Zwischen 1994 und 2002 überfiel das „Bochumer Uni-Phantom“ in der Umgebung mindestens 22 Frauen.

Kollektive Unsicherheit

Zwar schließen die Ermittler einen Zusammenhang mit den aktuellen Übergriffen aus.

Doch Dr. Katrin List vom Bochumer Lehrstuhl für Kriminologie weist darauf hin, dass die Bochumer Studentinnen deshalb besonders nachhaltig verunsichert seien.

Kindheits-Ängste

Durch die Übergriffe werden Ängste vor dem fremden Vergewaltiger aktiviert, vor dem sich jedes Kind hüten soll, sagt sie.

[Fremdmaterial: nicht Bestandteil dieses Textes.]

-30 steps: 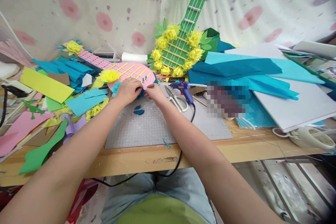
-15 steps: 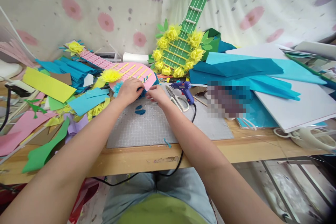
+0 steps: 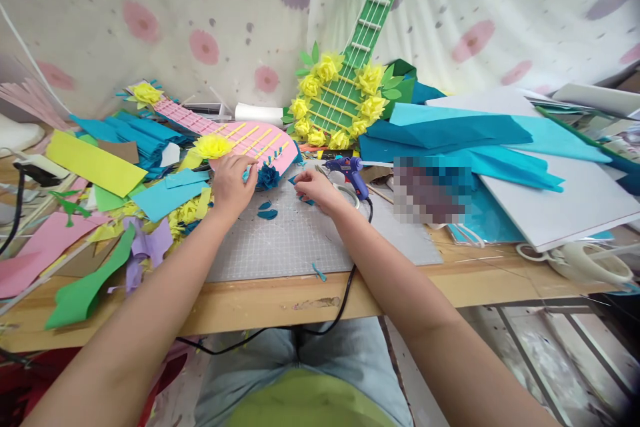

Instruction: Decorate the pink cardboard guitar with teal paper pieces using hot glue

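A pink paper guitar (image 3: 280, 153) with yellow strips across it lies tilted on the table. On its near edge sit a dark blue paper flower (image 3: 269, 177) and a light blue flower, mostly covered by my left hand (image 3: 233, 183). The thumb and fingers of that hand are apart, with light blue showing between them. My right hand (image 3: 317, 188) is pinched just right of the dark blue flower, above the grey cutting mat (image 3: 280, 247). Dark blue paper shows at its fingertips, seemingly a petal. Loose dark blue petals (image 3: 267, 214) lie on the mat between both hands.
A purple glue gun (image 3: 353, 173) with a black cord lies beside scissors (image 3: 350, 195), right of my right hand. Behind stands a green paper guitar (image 3: 335, 103) ringed with yellow flowers. Coloured paper scraps pile up on the left; blue sheets (image 3: 450, 133) lie on the right.
My hands have drawn apart: the left slid left off the dark blue flower, and the right moved right, off the guitar's edge, with dark blue paper at its fingertips.
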`<state>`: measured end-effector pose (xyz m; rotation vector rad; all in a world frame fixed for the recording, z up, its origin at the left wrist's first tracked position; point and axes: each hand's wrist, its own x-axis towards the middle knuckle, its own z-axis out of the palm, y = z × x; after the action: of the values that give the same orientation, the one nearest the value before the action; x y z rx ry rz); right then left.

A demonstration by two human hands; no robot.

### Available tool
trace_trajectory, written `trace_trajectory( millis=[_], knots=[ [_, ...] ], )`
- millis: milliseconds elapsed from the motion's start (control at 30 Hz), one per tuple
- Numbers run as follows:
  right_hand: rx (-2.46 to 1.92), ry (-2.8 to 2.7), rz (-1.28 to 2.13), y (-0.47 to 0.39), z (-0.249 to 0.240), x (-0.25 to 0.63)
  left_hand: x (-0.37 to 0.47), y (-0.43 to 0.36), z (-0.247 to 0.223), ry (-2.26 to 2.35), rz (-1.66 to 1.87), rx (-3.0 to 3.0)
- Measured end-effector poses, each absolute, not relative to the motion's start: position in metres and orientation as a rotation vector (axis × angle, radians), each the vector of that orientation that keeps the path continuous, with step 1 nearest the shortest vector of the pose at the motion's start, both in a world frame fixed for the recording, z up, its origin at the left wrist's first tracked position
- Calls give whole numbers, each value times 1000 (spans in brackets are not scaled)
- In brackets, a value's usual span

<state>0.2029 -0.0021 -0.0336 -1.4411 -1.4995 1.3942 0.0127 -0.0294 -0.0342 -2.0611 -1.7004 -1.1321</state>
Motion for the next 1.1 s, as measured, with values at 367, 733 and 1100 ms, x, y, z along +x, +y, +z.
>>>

Dazu sei die Architektur der Bochumer Universität sehr unübersichtlich. Die angrenzenden Waldstücke an den Wegen zum Campus erhöhen die Gefahr.

Tatorte vergleichbar

Beide aktuellen Tatorte sind zwar durch Straßenlaternen ausgeleuchtet.

Doch die Karte zeigt, dass der oder die Täter in beiden Fällen in der Nähe eines Waldstücks zuschlugen.

Was wird getan?

Genau aus diesem Grund hat die Stadt Bochum eine Sicherheits-Partnerschaft mit der Polizei geschlossen.

Tanja Wißing, Pressesprecherin der Stadt Bochum, erklärt: „Wenn sich eine Frau irgendwo in Bochum unwohl fühlt, kann sie sich beim Frauenbeirat der Stadt melden.“

Bauliche Anpassung

Zusammen mit der Polizei werde anschließend überlegt, welche baulichen Maßnahmen die Sicherheit erhöhen können.

So werden Bürgersteige besser ausgeleuchtet oder Spiegel an uneinsichtigen Stellen angebracht.

Keine erhöhte Gefahr am Bochumer Campus

Von einer erhöhten Fallzahl am Campus im Vergleich zum restlichen Stadtgebiet könne allerdings keine Rede sein, sagt Dr. Katrin List.

Verständlicherweise sei jedoch die Verunsicherung nach zwei Fällen innerhalb kürzester Zeit groß.

Häusliche Gewalt deutlich häufiger

So grausam jeder einzelne Fall sexueller Gewalt im öffentlichen Raum ist, sind sie vergleichsweise selten.

Beide Expertinnen betonen: „Die meisten sexuellen Übergriffe passieren im häuslichen Umfeld unter bekannten Personen."